There are 23 overlapping tracks between the Millennium and 10th Anniversary sets – Madness, Queen, Duran Duran, Special AKA, The Bluebells, Tina Turner, Style Council, Grandmaster and Melle Mel, Phil Collins, Ultravox, Orchestral Manoeuvres In The Dark, Bronski Beat, U2, Philip Oakey and Giorgio Moroder, Paul McCartney, Julian Lennon, John Waite, Billy Ocean, Jim Diamond, Depeche Mode, Scritti Politti, Tears For Fears, Kool and The Gang. There was three Now albums released in 1984 and 23 of their tracks (including Cyndi Lauper’s Time After Time, which first emerged on Hungry For Hits) are featured on this Millennium entry. Elsewhere Culture Club’s Victims and Simple Minds’ Waterfront had first been compiled on Now That’s What I Call Music.
14 songs reached the top of the UK charts during 1984. Just three feature here; I Should Have Known Better and The Reflex were also on the equivalent 10th Anniversary album. Frankie Goes To Hollywood’s Two Tribes is the other #1. On this occasion, Ashley Abram has used the Cowboys and Indians 7″ version. You’ll recall that Now 3 included the We Don’t Want To Die 7″ picture disc mix. The former is a pop / radio-orientated production that dispenses with a section of the song’s middle eight altogether. The absence of any Wham / George Michael track is keenly felt. 99 Red Balloons is another that would have fitted in well – perhaps before Two Tribes. And maybe afterwards, Blancmange’s compelling Don’t Tell Me. Hearing it half-asleep on the ferry will always stay with me. Other omissions – the Thompson Twins (again!), Neil’s Hole In My Shoe, Howard Jones’ Hide And Seek and something from The Smiths – ideally William, It Was Really Nothing.
“Nothing is real
And nothing to get hung about”
This is also very good, but I actually prefer the Anniversary version, since it featured many other numbers that wouldn’t have gone amiss here: Wham!/George Michael (BIG omission(s)), Echo & The Bunnymen, The Smiths, Chaka Khan, Miami Sound Machine etc. That said, this does feature the rare “Passengers” by Elton John (1984 was also the semi-official Apartheid Awareness Year, aside from being also the semi-official Year of Nuclear War.)
I agree that White Lines edit is very odd. And if it was me, I would swap Eyes Without a Face for Rebel Yell, Master & Servant for People are People, Shout to the Top for You’re the Best Thing, and Only When You Leave for I’ll Fly for You. And, at a push, add Down in the Street by Shakatak – one of that year’s main “lost nuggets”.
Not that I’m dissing this album in any way!
Hi Cosmo, Agree re Eyes Without A Face definitely. I prefer Master And Servant but People Are People is less comped. Down In The Street (I know Andy won’t agree 🙂 ) – yes, and maybe The Mighty Wah! Come Back. Two songs I always associate together.

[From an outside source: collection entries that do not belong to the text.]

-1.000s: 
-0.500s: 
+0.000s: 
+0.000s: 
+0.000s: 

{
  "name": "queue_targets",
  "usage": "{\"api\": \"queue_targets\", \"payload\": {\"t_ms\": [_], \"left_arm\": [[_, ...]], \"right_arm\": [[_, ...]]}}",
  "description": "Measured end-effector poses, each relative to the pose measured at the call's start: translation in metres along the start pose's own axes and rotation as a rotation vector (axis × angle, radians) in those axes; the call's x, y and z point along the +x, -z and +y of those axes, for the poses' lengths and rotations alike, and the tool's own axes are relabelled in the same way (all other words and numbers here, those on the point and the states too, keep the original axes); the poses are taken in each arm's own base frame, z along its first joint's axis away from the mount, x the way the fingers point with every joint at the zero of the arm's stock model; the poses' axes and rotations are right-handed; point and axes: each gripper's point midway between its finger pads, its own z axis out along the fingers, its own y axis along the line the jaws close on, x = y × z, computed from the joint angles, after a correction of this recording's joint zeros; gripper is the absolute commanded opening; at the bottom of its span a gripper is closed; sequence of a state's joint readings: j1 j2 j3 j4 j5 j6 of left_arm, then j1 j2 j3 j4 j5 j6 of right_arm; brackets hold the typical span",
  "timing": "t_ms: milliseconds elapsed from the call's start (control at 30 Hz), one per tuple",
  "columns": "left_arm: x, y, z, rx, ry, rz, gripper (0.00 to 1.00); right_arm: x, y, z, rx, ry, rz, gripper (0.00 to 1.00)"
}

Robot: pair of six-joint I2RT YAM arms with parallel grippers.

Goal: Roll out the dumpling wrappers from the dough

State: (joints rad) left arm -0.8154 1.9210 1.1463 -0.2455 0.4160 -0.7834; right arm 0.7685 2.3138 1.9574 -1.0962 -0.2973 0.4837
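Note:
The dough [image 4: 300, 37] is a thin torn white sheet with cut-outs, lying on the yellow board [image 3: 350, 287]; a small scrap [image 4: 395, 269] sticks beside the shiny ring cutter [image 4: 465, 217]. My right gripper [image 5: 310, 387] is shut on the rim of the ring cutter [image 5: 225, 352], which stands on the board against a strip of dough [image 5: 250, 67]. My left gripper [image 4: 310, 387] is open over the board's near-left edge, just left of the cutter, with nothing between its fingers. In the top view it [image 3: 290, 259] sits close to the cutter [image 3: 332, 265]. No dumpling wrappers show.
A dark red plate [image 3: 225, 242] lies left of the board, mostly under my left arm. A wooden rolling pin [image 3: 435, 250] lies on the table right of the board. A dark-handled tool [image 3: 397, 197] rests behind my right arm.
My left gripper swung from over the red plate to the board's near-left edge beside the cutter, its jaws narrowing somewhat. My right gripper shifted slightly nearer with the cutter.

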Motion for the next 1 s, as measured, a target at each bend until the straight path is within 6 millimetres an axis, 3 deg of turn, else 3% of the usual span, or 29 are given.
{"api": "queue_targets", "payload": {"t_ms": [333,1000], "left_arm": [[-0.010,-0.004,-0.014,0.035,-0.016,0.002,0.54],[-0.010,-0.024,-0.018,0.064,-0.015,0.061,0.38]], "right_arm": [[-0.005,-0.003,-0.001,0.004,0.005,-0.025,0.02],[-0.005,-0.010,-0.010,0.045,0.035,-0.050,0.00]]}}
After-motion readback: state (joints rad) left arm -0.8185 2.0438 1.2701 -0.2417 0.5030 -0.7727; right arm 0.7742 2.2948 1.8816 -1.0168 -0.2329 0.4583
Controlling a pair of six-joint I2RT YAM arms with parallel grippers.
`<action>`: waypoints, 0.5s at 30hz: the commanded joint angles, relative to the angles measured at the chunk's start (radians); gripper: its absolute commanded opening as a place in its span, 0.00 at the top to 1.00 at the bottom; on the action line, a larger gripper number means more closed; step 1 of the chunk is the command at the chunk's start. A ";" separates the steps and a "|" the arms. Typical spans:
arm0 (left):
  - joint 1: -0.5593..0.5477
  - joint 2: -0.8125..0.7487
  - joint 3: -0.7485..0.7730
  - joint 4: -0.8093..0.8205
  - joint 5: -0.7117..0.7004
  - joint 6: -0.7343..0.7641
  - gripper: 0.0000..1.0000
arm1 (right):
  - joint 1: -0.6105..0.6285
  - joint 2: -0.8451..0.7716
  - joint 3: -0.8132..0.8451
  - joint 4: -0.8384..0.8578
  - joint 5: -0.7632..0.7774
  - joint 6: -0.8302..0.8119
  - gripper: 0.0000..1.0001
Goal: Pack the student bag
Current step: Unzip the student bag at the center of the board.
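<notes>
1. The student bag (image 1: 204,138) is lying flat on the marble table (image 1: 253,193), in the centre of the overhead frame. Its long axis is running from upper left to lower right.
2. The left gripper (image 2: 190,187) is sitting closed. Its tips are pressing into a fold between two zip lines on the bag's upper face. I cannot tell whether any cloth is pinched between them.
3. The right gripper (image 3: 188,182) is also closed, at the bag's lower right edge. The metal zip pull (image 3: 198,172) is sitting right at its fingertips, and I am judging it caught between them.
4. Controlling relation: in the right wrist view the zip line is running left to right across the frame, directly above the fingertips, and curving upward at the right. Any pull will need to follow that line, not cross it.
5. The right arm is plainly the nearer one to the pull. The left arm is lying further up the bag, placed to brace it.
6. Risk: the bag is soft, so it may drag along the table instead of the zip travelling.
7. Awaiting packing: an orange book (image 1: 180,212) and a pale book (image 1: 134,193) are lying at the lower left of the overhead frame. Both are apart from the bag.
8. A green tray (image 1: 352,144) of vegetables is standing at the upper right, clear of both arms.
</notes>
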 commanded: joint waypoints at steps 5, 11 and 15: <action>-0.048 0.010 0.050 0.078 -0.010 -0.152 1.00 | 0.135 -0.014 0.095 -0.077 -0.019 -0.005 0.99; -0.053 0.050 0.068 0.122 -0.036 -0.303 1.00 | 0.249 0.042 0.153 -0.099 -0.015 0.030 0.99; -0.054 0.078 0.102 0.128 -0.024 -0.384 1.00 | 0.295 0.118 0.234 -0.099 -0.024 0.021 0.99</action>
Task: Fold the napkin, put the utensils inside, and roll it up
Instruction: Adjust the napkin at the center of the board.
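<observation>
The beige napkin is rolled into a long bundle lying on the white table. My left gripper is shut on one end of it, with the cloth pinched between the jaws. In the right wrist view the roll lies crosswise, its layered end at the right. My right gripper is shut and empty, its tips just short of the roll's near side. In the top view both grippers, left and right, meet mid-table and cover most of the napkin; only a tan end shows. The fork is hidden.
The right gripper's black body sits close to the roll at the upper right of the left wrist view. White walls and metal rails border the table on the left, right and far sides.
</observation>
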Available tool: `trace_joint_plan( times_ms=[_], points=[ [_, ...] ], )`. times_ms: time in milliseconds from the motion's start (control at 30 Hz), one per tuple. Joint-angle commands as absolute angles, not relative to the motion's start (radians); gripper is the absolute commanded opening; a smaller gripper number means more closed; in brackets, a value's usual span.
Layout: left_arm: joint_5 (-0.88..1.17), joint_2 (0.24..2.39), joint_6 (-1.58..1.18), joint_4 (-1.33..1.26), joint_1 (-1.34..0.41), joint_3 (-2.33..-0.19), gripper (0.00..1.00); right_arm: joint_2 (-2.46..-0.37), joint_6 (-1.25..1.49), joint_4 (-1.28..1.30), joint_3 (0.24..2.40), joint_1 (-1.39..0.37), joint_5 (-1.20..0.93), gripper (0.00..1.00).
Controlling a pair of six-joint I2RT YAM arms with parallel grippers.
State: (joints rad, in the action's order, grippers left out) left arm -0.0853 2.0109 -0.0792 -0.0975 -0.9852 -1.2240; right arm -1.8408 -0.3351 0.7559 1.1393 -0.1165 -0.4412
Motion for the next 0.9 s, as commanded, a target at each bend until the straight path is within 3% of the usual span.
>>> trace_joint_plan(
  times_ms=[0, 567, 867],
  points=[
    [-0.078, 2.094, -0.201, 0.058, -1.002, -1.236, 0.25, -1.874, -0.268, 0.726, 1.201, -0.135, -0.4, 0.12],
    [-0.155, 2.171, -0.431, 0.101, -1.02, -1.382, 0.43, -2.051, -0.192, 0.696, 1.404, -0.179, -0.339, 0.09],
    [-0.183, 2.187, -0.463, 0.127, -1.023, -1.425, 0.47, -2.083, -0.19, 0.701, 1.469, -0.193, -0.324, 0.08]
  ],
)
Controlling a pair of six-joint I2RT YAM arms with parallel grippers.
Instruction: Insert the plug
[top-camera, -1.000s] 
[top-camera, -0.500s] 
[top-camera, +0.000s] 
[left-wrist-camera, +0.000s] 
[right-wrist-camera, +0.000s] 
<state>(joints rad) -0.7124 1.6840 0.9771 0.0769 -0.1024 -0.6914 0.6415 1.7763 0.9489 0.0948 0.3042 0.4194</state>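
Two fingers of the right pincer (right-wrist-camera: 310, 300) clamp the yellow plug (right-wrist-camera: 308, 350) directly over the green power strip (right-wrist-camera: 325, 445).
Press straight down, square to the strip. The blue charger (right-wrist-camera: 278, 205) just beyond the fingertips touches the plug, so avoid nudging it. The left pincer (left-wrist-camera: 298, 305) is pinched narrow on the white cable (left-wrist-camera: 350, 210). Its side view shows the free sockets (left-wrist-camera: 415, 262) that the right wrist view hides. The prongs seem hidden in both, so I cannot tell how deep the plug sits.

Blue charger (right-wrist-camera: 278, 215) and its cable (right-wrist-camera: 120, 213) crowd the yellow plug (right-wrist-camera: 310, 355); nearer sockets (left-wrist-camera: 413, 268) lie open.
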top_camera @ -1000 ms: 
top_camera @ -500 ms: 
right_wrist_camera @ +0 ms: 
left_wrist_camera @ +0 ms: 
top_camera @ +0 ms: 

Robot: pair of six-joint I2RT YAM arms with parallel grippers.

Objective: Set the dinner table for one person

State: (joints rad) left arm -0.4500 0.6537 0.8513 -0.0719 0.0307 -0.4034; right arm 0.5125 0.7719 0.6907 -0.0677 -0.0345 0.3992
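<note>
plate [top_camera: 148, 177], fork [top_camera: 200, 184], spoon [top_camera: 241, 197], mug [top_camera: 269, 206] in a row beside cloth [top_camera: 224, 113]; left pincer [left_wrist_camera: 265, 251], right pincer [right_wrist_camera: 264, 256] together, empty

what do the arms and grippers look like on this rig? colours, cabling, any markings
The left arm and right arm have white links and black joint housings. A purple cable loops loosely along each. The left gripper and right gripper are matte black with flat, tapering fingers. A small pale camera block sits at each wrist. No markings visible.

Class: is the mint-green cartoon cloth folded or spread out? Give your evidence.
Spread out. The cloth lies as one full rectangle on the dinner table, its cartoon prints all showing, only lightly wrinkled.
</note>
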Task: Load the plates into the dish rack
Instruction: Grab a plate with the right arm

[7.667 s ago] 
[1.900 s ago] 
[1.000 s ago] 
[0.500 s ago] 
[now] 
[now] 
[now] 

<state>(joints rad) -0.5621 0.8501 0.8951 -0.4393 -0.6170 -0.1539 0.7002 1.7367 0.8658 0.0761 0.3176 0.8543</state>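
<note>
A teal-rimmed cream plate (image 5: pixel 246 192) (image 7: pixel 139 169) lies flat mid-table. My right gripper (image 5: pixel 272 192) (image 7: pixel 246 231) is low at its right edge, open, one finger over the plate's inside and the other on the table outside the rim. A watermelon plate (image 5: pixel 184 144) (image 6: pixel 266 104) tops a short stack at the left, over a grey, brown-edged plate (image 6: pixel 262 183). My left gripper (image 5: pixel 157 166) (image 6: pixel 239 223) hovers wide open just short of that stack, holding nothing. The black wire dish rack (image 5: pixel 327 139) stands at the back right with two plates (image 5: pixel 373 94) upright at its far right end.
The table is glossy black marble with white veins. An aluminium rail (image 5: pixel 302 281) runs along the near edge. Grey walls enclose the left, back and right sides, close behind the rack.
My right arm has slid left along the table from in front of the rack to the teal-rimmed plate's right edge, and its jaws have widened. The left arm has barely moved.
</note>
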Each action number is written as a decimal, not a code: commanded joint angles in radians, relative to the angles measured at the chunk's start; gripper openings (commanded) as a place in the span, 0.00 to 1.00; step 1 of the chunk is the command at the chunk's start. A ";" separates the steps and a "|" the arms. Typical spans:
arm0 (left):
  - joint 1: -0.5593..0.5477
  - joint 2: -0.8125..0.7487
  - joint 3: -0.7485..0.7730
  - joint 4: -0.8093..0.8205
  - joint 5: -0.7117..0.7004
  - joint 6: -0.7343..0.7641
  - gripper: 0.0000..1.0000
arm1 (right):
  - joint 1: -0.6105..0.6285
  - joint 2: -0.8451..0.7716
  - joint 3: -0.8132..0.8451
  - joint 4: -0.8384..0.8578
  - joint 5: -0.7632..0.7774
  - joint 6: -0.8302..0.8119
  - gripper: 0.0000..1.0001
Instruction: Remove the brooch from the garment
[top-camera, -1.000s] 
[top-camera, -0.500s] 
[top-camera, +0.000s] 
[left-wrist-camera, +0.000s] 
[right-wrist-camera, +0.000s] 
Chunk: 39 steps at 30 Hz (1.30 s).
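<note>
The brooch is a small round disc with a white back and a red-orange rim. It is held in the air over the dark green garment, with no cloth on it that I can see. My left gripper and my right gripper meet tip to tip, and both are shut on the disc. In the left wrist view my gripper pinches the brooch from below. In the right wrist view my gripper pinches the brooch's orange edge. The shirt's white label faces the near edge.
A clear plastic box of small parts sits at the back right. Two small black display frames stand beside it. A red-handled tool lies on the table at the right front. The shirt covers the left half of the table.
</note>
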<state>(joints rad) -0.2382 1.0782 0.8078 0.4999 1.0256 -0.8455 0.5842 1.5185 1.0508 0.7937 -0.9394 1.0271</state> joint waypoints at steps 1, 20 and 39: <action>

Good call re The Wah! Also The Story of the Blues would have been very nice on the previous year’s volume.
Back again with more missing songs! Although as 1984 I saw my favourite year for pop, obviously I’d need about three compilations to fit them all in…
That’s Living Alright (ok, I’m biased as it’s the closing theme to my favourite TV show ever but it was a big hit and received a lot of airplay. Break my Stride would’ve fit in nicely too, next to Joe Fagin in the “middle-aged men with beards” section.
Nellie the Elephant was a huge youth club favourite and maybe if Christmas 84 wasn’t one of the biggest selling periods of Singles in the UK, it would’ve been a #1 hit. Ah, memories of dancing around like a loon when the chorus kicked in.
I actually forgot Eurythmics were on this series. If this is their only appearance (I might be wrong there though) why the god-awful Sexcrime? I know Here Comes the Rain Again already appeared on the 10th Anniversary edition but it’s so, so much better than the track on offer here.
More big hits that could have been included.. Never Ending Story, Islands in the Stream, anything by Howard Jones and either of Cyndi Lauper’s two big hits (preferably Time after Time as it’s a stunning song). Then maybe a few more less mainstream bands: Fiction Factory, Big Country, China Crisis, Echo and The Bunnymen.
Hi there Feel The Quality. I’d certainly welcome that pair of Now II beardies on board. AWP is such a great show, loved re-living it on DVD a few years back.
I’m a big fan of Eurythmics 1984 soundtrack so am glad Sexcrime is there. Definitely Never Ending Story though and maybe Big Country’s Wonderland plus China Crisis’ Wishful Thinking.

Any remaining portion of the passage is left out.